Usai tepung tawar, Ine Siti menjelaskan makna tepung tawar yang ia lakukan dengan berkeliling lokasi. Begitu juga dengan makna kain Kerawang Gayo yang ia tutupkan kepada tiga orang penting yang hadir dalam kegiatan tersebut.
”Tadi sebelum kegiatan ada suasana sedikit panas. Jadi tepung tawar ini untuk pendingin yang panas dalam jantung dan hati. Meski di sekitar sini yang kita dinginkan, tapi dingin di sepanjang kawasan ini akan kembali. Kembali dingin dan damai. Sedangkan kain Kerawang Gayo yang ditutupkan kepada tiga orang tadi untuk mengetahui bagaimana kemurnian hatinya. Jika ada yang tidak benar kita benarkan dan kenapa satu kain untuk bertiga, agar mereka selalu kompak,’’ kata Ine Siti.
Ine Siti yang merupakan juru kunci dan mengaku sebagai keturunan keenam dari Raja Linge terakhir juga menjelaskan mengapa prosesi hanya dilakukan oleh kaum perempuan dan tidak ada seorang lelakipun yang ambil bagian.
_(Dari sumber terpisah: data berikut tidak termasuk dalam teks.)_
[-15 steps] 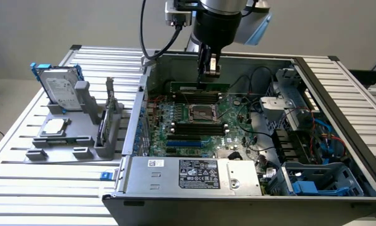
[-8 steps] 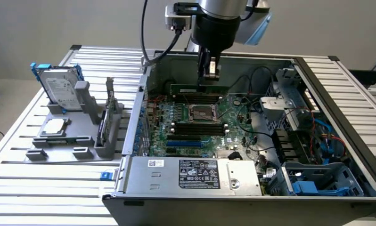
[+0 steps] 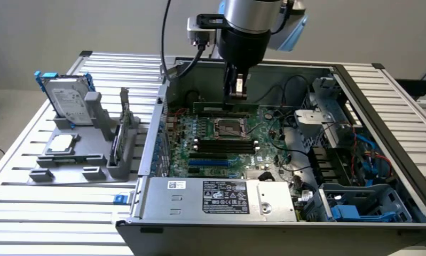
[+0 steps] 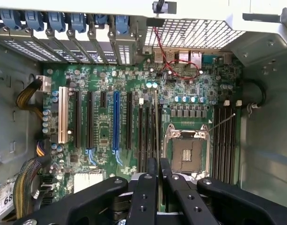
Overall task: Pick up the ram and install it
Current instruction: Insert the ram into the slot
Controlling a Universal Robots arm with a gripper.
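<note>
My gripper (image 3: 235, 95) hangs inside the open computer case, above the far part of the green motherboard (image 3: 220, 138). It is shut on the ram (image 3: 223, 106), a long narrow green stick held level and lengthwise just above the board, beyond the processor socket (image 3: 231, 127). In the wrist view the ram (image 4: 156, 124) shows edge-on as a thin line running out from between the closed fingers (image 4: 151, 178). There it lies over the black memory slots (image 4: 146, 131) beside the socket (image 4: 188, 152). Whether it touches a slot I cannot tell.
A grey fixture (image 3: 92, 160) on the exterior view's left carries the silver hard drive with blue rails (image 3: 67, 98) and a square processor chip (image 3: 62, 143). The case walls (image 3: 152, 138), a power supply (image 3: 223, 196) and cables (image 3: 298, 160) hem in the board.
</note>
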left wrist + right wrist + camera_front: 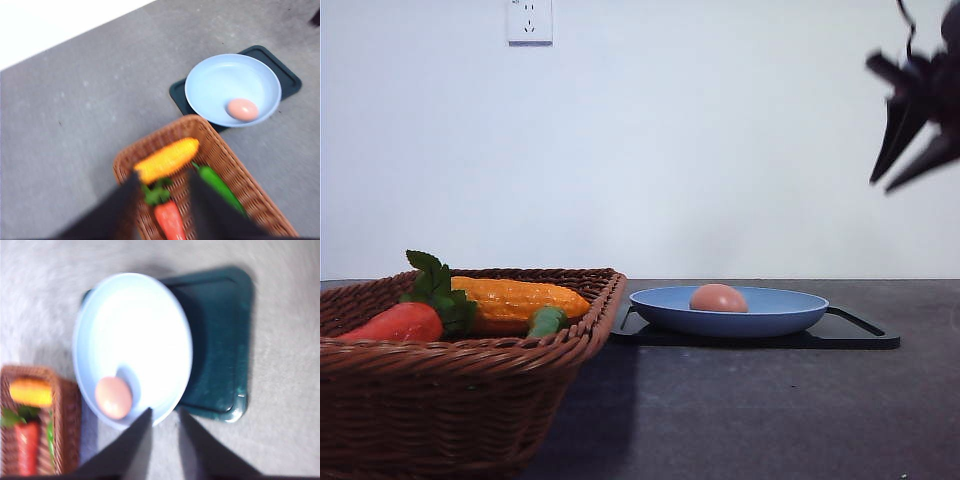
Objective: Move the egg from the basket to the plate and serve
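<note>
**Egg on the plate, both claws empty**

I start with the dark grey table point(760, 410), which carries everything. The biggest item on it is the brown wicker basket point(470, 390), sitting at the left of the front camera. Next to its right end lies a flat black tray point(865, 335), and the light blue plate point(770, 318) rests on top of that tray, overhanging it on the basket side.

Inside the basket I can make out a yellow corn cob point(515, 298), a red-orange carrot point(398, 322) with green leaves, and a green pepper point(546, 321) lying beside the corn.

The egg point(718, 298) sits in the plate, off centre toward the basket side and close to the rim.

My right claw point(910, 150) hangs high above the table at the right edge of the front view, well clear of the plate; its fingers are spread and hold nothing. On its wrist camera it hovers by the plate's edge. The left claw point(162, 205) hovers over the basket, fingers parted and empty, with the carrot visible between them.
</note>
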`<state>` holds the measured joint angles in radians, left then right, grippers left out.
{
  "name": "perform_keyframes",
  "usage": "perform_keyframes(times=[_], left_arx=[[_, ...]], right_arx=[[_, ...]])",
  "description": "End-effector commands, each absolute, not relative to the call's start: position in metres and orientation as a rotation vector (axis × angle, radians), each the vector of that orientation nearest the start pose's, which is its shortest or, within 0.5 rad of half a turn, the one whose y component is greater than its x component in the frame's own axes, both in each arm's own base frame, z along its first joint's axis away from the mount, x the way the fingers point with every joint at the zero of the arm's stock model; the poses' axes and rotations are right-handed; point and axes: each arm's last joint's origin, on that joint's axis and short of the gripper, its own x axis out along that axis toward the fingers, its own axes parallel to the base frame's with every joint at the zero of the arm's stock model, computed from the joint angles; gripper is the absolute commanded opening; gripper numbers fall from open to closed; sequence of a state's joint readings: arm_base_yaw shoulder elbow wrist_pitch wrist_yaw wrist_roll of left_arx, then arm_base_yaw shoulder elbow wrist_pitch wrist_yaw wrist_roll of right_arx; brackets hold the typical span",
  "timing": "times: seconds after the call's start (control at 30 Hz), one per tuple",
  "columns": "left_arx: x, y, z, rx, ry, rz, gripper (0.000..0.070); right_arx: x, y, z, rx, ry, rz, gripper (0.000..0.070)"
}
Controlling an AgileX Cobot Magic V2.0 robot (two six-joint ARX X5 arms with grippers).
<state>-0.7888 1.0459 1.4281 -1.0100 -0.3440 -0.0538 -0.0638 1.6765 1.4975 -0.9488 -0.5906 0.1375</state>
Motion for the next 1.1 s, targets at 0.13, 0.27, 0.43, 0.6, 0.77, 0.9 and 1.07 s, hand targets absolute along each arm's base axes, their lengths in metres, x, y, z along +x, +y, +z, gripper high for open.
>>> perform_keyframes(times=[0.13,0.27,0.43,0.6,0.77,0.9,1.07], left_arx=[[0.145,-0.122,0.422,0.34,0.518,-0.393,0.0],[0.157,-0.117,0.407,0.329,0.537,-0.335,0.0],[0.167,-0.102,0.377,0.299,0.556,-0.248,0.0],[0.16,-0.088,0.343,0.195,0.518,-0.217,0.0],[0.141,-0.079,0.313,0.043,0.448,-0.244,0.0],[0.126,-0.073,0.288,-0.079,0.386,-0.287,0.0],[0.116,-0.068,0.266,-0.112,0.369,-0.308,0.0]], right_arx=[[0.305,0.042,0.342,0.164,1.009,0.354,0.0],[0.279,0.073,0.356,-0.005,0.933,0.294,0.0],[0.243,0.104,0.358,-0.122,0.772,0.302,0.0],[0.206,0.113,0.34,-0.144,0.615,0.343,0.0],[0.173,0.113,0.311,-0.113,0.48,0.43,0.0],[0.155,0.112,0.285,-0.063,0.397,0.482,0.0],[0.146,0.113,0.258,-0.033,0.336,0.517,0.0]])
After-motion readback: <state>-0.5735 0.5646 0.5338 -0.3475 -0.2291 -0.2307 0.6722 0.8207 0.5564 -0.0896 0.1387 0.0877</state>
Katanya, ‘’karena perempuan pendingin dalam segala-galanya. Tanpa perempuan lelaki tidak bisa. Tetapnya lalaki karena perempuan, tetapnya perempuan karena makanan yang diberi oleh suaminya.’’
Berdidong dam Berpuisi di Bawah Rumah
Seperti biasa, di manapun penyair singgah selama musim kopi di Festival Puisi Kopi Desember Kopi Gayo, mereka pasti membaca puisi. Bagitu pula di Linge ini. Kali ini puisi yang mereka bacakan secara spontan adalah tentang Linge dan seluruh kemegahan sejarah dan kearifan lokal masyarakatnya.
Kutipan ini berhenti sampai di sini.